Still, the potential temporary shift among four-year students to their local community colleges presents community colleges with an opportunity to highlight their role as providers of an affordable route to bachelor’s degrees via upward transfer. Community colleges can capitalize on this opportunity by redoubling efforts to create more seamless transfer pathways, and in doing so, also draw in more 18- to 24-year-old students immediately out of high school.

The growth in the community college population of high school dual enrollment students shows no signs of stopping.
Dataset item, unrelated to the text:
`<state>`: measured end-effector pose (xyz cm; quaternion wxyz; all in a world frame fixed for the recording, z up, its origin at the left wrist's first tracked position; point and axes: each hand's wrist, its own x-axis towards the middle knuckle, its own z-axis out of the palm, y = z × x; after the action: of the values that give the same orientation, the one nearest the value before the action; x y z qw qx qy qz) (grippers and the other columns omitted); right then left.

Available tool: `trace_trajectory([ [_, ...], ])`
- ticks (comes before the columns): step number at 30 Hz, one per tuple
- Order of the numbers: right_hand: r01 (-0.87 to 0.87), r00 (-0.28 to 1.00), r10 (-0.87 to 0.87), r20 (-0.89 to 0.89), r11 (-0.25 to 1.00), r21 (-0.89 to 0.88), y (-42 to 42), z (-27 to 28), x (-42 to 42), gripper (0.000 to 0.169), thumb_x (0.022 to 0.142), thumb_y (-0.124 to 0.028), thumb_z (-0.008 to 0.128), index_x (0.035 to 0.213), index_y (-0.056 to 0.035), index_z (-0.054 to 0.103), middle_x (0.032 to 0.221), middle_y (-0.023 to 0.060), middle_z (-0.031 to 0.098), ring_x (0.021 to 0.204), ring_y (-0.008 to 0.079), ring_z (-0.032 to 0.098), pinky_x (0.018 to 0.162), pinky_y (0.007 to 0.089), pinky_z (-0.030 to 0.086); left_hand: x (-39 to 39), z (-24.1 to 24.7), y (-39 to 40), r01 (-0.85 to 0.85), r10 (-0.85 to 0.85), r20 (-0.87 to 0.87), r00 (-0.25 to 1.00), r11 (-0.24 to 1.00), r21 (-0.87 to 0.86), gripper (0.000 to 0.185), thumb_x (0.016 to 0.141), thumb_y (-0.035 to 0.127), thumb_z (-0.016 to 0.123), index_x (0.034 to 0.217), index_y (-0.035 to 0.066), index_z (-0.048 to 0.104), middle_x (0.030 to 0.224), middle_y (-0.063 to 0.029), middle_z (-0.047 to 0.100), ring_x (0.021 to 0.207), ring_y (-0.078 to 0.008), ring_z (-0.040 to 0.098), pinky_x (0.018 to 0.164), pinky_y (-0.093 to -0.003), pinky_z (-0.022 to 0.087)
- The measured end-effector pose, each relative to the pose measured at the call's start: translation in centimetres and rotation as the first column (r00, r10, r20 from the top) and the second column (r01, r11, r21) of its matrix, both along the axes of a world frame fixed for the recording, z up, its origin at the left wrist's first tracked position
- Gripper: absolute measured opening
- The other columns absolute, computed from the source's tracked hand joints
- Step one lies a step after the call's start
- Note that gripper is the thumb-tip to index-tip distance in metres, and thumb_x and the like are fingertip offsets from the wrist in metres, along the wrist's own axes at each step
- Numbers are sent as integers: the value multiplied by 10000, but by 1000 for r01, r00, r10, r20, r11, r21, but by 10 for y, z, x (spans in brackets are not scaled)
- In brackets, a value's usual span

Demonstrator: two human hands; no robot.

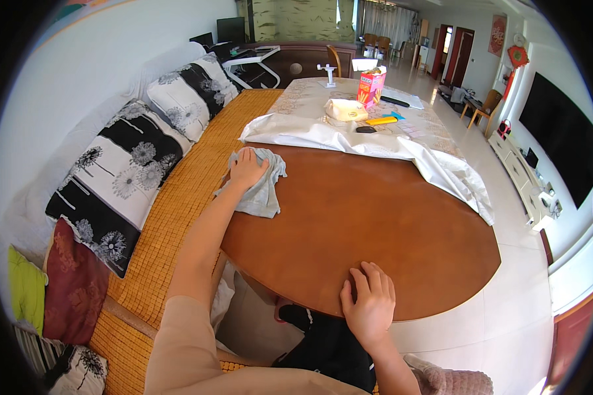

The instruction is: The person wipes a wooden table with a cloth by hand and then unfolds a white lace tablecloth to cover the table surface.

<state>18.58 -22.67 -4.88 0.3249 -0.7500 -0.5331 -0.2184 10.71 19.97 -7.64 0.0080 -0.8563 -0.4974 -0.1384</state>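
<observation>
My left hand (248,169) lies on a crumpled grey cloth (263,197) at the left edge of the brown wooden table (346,222), pressing it down with the palm while the fingers reach forward. Part of the cloth hangs over that edge. My right hand (370,296) rests with bent, slightly spread fingers on the table's near edge and holds nothing. Beyond the bare wood, a white-backed patterned tablecloth (326,138) is folded back in loose creases.
On the covered far part stand a red snack box (371,89), a soft tissue pack (346,109), a yellow object (381,121), a black object (365,129) and a white stand (329,76). A mat-covered sofa (178,197) with cushions (118,173) runs along the left.
</observation>
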Motion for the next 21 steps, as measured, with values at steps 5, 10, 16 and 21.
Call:
trace_trajectory([
  [5, -5, 1000, 5, 6, 1000, -28, 0, -1, 0, 210, 746, -136, 634, 926, -29, 632, 1033, 134, 588, 999, 300, 572, 856, 416, 447, 44, 5, 18, -95, 97, 30, 995, 994, -63, 811, 856, 559, 303, 1396, -45, 255, 1482, -157, 229, 1374, -263, 191, 1110, -446, 132],
  [10, 13, 1000, -13, 17, 1000, -12, 1, -2, 0, 197, 744, -132, 629, 913, -30, 629, 1025, 133, 590, 999, 300, 572, 858, 414, 449, 63, 6, 5, -124, 132, 62, 989, 985, -118, 818, 860, 548, 285, 1407, -56, 212, 1501, -176, 159, 1398, -275, 124, 1124, -407, 93],
  [16, 18, 999, -20, 40, 999, 46, -1, -3, 0, 176, 740, -114, 625, 893, -26, 630, 985, 124, 604, 967, 284, 587, 831, 401, 462, 136, 17, -89, 229, -225, 52, 973, 968, -104, 776, 881, 544, 334, 1399, -29, 258, 1489, -148, 214, 1384, -266, 179, 1114, -419, 155],
  [21, -33, 998, 26, 50, 986, 165, 4, -7, -2, 89, 726, -90, 622, 788, -28, 604, 825, 95, 606, 796, 249, 608, 711, 360, 483, 189, 13, -230, 749, -750, 23, 661, 662, 44, 696, 902, 502, 354, 1317, -56, 385, 1424, -180, 325, 1348, -277, 252, 1080, -429, 221],
])
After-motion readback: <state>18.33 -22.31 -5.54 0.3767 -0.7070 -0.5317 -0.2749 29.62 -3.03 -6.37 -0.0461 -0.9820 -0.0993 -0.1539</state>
How can states maintain the momentum?

Enrollment by students aged 17 and younger in community colleges (most of whom we presume are dually enrolled high school students) has continued its strong upward trend since at least the early 2000s, and although enrollment leveled off for a short time after Great Recession, it continued its sharp increase thereafter. We suspect that the COVID economic shock will increase interest in community college dual enrollment by high school students. This may be particularly true in places where state governments, rather than families, pay all or most of the costs, since a growing number of families see dual enrollment as an excellent way for their children to get a low-cost jump on college. Again, this applies mainly to states that subsidize dual enrollment, though it could change if state budgets limit funding for the programs.

State variation in trends

All of the past trends we describe vary by state. The tool below allows you to look at enrollment trends in your state—adjusting the IPEDS data so that all public institutions that primarily grant associate degrees and certificates are considered community colleges—and hopefully provides some insight into what could happen in the coming months.

Note: IPEDS provides data broken out by student characteristics only for fall enrollments. Full-year enrollments are higher, especially for community colleges, but the fall trends mirror full-year patterns.